Power converters are used to convert electrical power having one voltage level (e.g., 12V) to electrical power having a different voltage level (e.g., 3V). Power converters can also be used to convert power having one type (e.g., alternating current (AC) power) to power having a different type (e.g., direct current (DC) power). Switching mode power converters are widely used because of their high efficiency. Generally, switching mode converters are either inductor and transformer based or capacitor based without a magnetic component.
In the case of a transformer-based architecture, the power converter includes two coils that are inductively coupled to each other, such as two coils sharing a common core formed of magnetic material. A primary coil is coupled to the input circuitry of the transformer, a secondary coil is coupled to the output circuitry of the transformer, and power conversion is provided according to a ratio of turns of the primary and secondary coils. In the case of a capacitor-based converter architecture, the power converter includes multiple switches (e.g., transistors such as field-effect transistors (FETs)) that operate under the control of a controller to selectively charge capacitors in series or in parallel, to provide a desired output power level.
Transformer-based converters are typically used for applications where isolation is required between input and output voltage rails, or application with a big voltage conversion ratio. However, transformer-based converters require large sized magnetic components due to their higher AC losses and limited switching frequency. A need therefore exists for a transformer architecture that can run at higher switching frequency and provide reduced magnetic component sizes.
Moreover, conventional transformer-based converters include forward, flyback, push-pull, half-bridge, and full-bridge PWM converters and various resonant converters. A typical example converts a 48 V input voltage to a 12 V output.

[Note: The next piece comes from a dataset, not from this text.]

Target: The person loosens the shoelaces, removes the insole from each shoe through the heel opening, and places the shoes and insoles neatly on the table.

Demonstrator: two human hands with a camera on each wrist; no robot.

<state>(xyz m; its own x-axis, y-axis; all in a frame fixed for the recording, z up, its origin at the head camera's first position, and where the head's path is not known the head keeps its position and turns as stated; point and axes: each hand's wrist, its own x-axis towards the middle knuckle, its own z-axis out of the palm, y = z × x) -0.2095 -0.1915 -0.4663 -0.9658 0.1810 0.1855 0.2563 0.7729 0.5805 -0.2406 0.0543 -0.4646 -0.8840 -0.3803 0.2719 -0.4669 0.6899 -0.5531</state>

For such a converter, because of the higher voltage stress on the input side, power MOSFETs (metal-oxide-semiconductor field effect transistors) on the transformer primary side are high-voltage rated MOSFETs that suffer not only from high switching losses but also have high conduction losses due to a high on-resistance Rds(on). As a result, the maximum switching frequency of the converter is limited due to the higher power dissipation and power device thermal stress. Because of the limited switching frequency, the conventional transformer-based solutions usually need a large size power transformer and large size output inductor and thus provide low converter power density. A need therefore exists for a transformer architecture that can provide reduced high power density while being configured to handle elevated voltage levels.